What the task requires:
In the material below, print every line exactly and omit the pictures.

============

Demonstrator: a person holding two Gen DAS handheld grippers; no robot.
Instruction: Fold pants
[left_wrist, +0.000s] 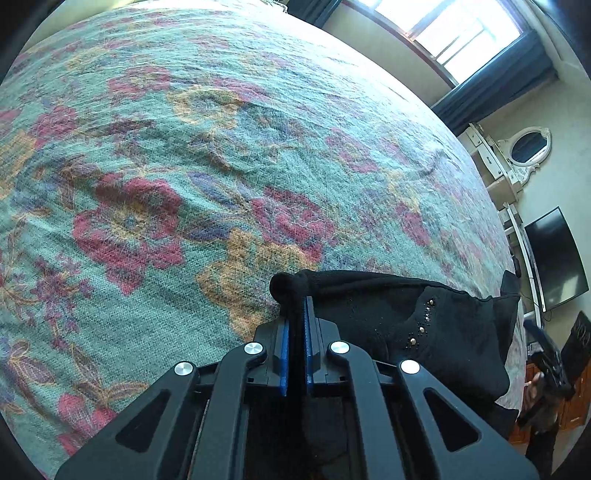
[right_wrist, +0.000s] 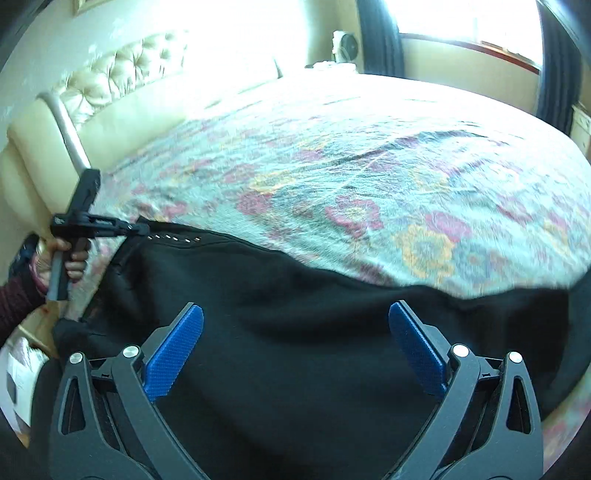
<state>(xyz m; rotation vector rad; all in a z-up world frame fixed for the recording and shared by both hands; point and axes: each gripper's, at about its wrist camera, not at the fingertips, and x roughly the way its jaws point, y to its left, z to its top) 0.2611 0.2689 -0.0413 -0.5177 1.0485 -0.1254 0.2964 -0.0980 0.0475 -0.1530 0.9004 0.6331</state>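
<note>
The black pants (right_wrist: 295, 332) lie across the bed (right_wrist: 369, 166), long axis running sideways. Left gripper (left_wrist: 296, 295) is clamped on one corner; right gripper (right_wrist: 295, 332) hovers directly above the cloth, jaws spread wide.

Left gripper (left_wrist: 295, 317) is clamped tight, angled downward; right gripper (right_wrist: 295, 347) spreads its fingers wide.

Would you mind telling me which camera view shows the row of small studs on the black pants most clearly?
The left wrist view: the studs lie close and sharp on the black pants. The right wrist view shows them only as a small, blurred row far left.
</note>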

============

Problem solution:
Demonstrator: a person holding two Gen DAS handheld grippers; no robot.
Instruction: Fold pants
[left_wrist, +0.000s] 
[right_wrist, +0.000s] 
<state>(xyz m; rotation vector rad; all in a z-up world frame fixed for the recording and shared by both hands; point and axes: each gripper's, at about its wrist camera, not at the fingertips, and x roughly the way its jaws point, y to its left, z to its top) 0.2611 0.2689 -0.0413 -0.5177 1.0485 -0.1254 0.2964 -0.0980 0.0475 -0.1530 0.9004 0.6331</state>
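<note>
The black pants (right_wrist: 295, 332) lie across the bed (right_wrist: 369, 166), long axis running sideways. Left gripper (left_wrist: 296, 295) is clamped on one corner; right gripper (right_wrist: 295, 332) hovers directly above the cloth, jaws spread wide.

Left gripper (left_wrist: 295, 317) is clamped tight, angled downward; right gripper (right_wrist: 295, 347) spreads its fingers wide.

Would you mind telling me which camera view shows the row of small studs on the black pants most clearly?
The left wrist view: the studs lie close and sharp on the black pants. The right wrist view shows them only as a small, blurred row far left.
</note>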

That concludes the answer to the exercise.